Kern River jumped 27.0 cents to $1.980, while Northwest Sumas rallied 30.5 cents to $2.175. In Arizona/Nevada, El Paso S. Mainline/N. Baja slid 5.0 cents to $1.775.

El Paso Natural Gas notified shippers Tuesday of an equipment failure at the Topock compressor, a force majeure event reducing capacity through the pipeline’s “MOJTHRU” location by 117,000 Dth/d and through “MOJAVE” by 54,000 Dth/d until further notice.

Downstream of the maintenance, in California, SoCal Citygate added 16.5 cents to $2.395.

The hydroelectric generation outlook for the Western U.S. has “degraded in recent weeks,” according to Genscape Inc.

In California, drought conditions have reduced snowpack levels in the state to well below-normal levels, the firm said.

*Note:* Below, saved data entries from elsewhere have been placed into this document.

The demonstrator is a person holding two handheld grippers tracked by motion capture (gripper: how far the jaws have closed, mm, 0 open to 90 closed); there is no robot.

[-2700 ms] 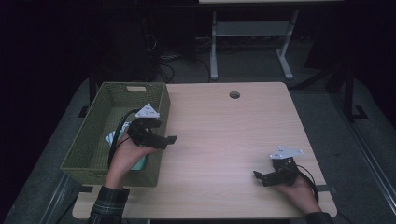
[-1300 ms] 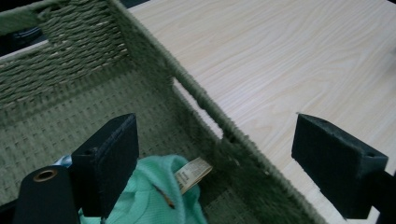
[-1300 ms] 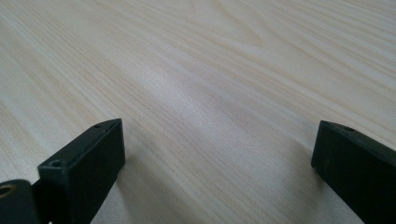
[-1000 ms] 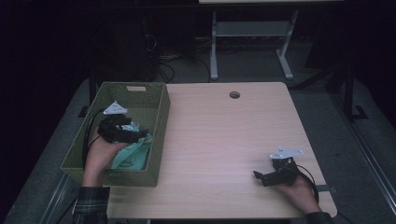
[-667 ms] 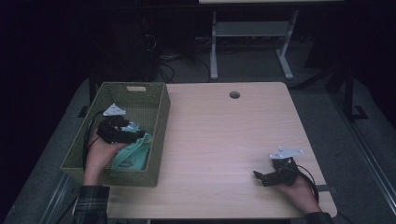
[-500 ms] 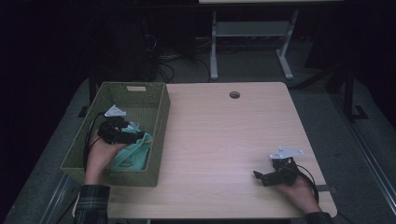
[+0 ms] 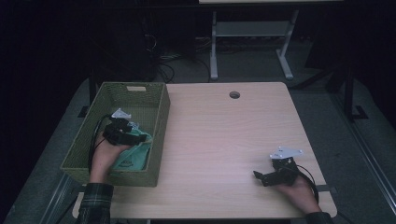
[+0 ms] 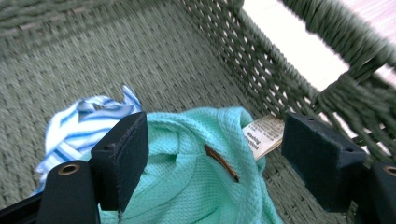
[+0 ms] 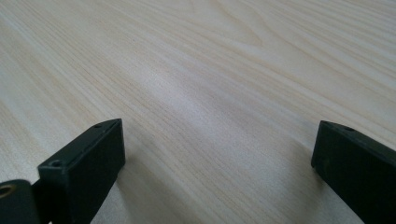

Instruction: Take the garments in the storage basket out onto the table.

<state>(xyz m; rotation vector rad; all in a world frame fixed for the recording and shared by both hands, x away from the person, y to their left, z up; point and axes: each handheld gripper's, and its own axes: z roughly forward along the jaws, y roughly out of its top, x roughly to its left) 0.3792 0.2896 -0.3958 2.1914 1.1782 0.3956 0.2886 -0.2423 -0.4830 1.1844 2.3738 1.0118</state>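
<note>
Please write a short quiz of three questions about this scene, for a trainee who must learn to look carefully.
1. True or false: the left gripper is inside the green woven basket.
2. Which cloth lies between the jaws of the left gripper? A: the mint green cloth. B: the blue and white striped cloth. C: a red towel.
3. Over what surface is the right gripper, and do its jaws hold anything?

Key
1. True. It has come down among the cloths.
2. A. The jaws have just been closing around its bunched top with the white label; the striped cloth lies beside, outside the jaws.
3. Over the bare wooden table; the jaws stand open with nothing between them.
</note>
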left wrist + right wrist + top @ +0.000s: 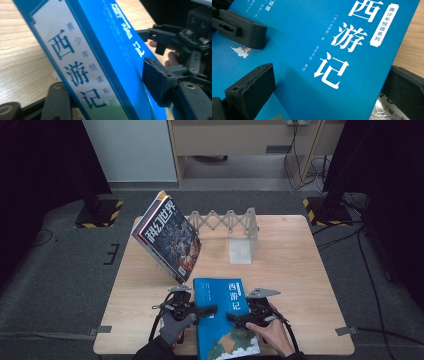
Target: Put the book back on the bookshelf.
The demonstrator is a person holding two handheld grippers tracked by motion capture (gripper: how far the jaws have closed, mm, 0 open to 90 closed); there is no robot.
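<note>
A thick blue book (pixel 220 292) with white Chinese title characters lies flat at the table's near edge. My left gripper (pixel 212 310) comes at its spine side. In the left gripper view one jaw sits under the spine (pixel 75 75) and the other pad rests on the cover, so the left gripper (pixel 105 87) is shut on the book. My right gripper (pixel 231 316) is at the book's right edge. Its jaws stand wide, one above the cover (pixel 324 50) and one below the edge, so the right gripper (pixel 329 87) is open around the book.
A science-fiction magazine (pixel 167 237) leans tilted against a grey accordion rack (pixel 220 218) at the back of the wooden table (pixel 290 260). A translucent white stand (pixel 240 251) is at the rack's right end. Something plastic-wrapped (pixel 387 108) shows under the book's edge.
</note>
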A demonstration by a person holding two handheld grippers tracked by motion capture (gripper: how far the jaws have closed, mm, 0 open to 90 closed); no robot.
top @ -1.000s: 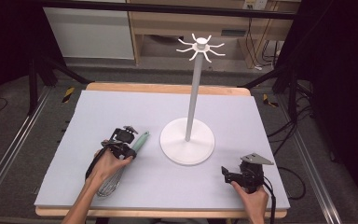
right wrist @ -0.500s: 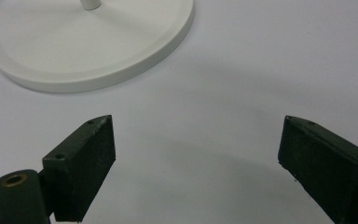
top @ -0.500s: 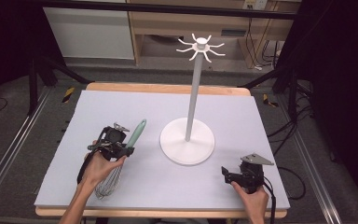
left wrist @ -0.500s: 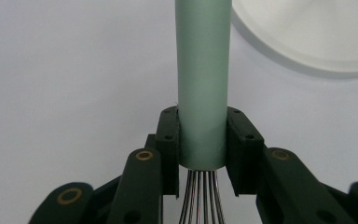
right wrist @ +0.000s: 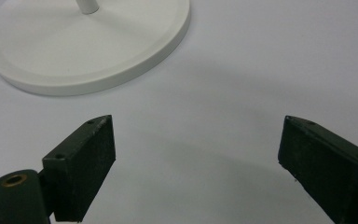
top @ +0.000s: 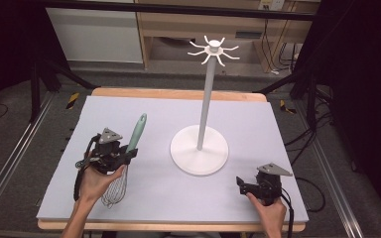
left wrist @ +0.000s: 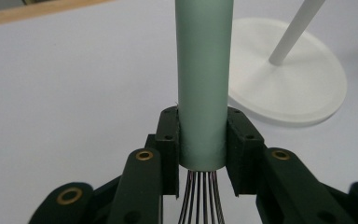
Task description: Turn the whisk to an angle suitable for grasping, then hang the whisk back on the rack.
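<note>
Lower left of the high view, the left gripper (top: 125, 157) is clamped on a whisk (top: 127, 157), its jaws pressed flat against both sides of the pale green handle just above where the thin wires leave it. The handle looks like smooth matte plastic, a plain round tube, stiff enough to hold firmly; the wire balloon below is springy and light, so I'd guess the whole thing weighs little and is best held where it is now, never by the wires. At centre stands a white hook stand (top: 199, 153), a slim post on a broad glossy disc. Lower right, the right gripper (top: 240, 185) rests with jaws wide apart over the lilac-grey table mat (top: 258, 124).
</note>
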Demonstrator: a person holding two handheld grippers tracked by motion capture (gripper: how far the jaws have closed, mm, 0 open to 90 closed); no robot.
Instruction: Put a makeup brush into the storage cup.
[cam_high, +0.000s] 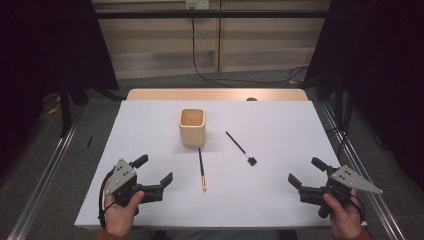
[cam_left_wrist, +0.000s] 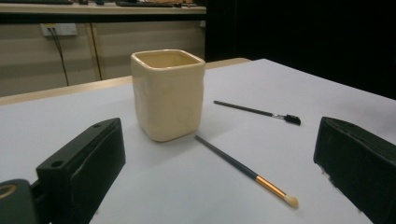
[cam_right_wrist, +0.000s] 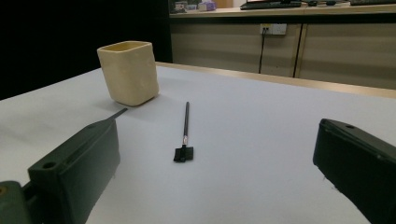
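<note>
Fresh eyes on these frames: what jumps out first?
The cream cup stands upright mid-table, open end up. Two brushes lie near it: one with a pale tip just in front, one with a black head to its right. Both hand-held grippers, left and right, sit open at the near edge, holding nothing.

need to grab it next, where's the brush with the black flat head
In the high view the black-headed brush lies flat on the white table, right of the cream cup, nearer the right gripper.

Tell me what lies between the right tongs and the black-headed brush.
Nothing: in the right gripper view, bare white table runs from the open right tongs to the black-headed brush. The high view agrees.
</note>
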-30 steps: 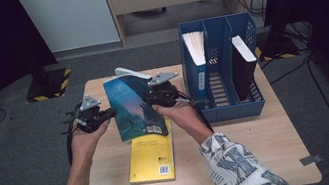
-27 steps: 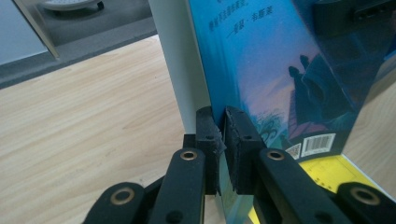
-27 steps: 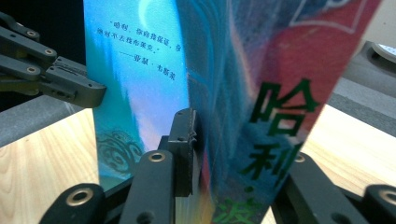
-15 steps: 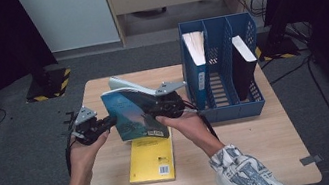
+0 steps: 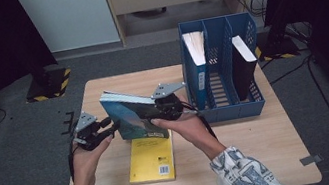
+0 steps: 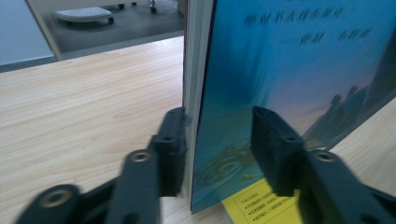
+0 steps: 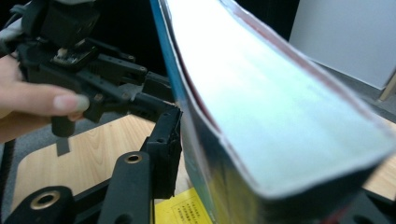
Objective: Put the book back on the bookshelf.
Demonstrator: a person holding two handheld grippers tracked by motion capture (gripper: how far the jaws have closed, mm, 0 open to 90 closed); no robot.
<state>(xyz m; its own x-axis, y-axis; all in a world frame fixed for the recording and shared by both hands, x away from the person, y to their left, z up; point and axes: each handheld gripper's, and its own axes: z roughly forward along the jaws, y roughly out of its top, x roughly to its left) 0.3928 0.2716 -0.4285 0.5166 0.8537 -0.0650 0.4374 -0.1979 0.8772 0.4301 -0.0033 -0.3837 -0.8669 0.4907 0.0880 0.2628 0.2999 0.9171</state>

Based on current snowpack, Genscape estimates that California Independent System Operator (aka CAISO) hydro generation will average 2.75 GWh/d from March through July, about 57% of year-ago levels and 20% below the 10-year average.

The Pacific Northwest’s hydro season projects to be slightly stronger than normal, with hydro generation in the region expected to average close to 13.8 GWh/d from April through July, 22% above year-ago levels and about 1% more than the 10-year average, according to Genscape.

“Pacific region snowpack levels can change very quickly in either direction,” Genscape senior natural gas analyst Rick Margolin said. “Just as quickly as California’s recent drought has wiped out snowpack, Pacific storm systems can pummel the Sierras and Cascades and rebuild snowpack in a matter of days. Right now, weather forecasts are indicating the potential for just such an event later this week and into next.”

Also important to note, according to Margolin, is that California typically imports power from the Pacific Northwest, suggesting a high hydro year to the north could partly offset weak hydro generation in California.

“The bullish impact a low hydro year has on gas markets has progressively diminished over the years with increases in the amount of non-hydro renewable generation capacity additions in the region,” Margolin said. “In California, this has been primarily via solar, and in the Pacific Northwest it has been wind.”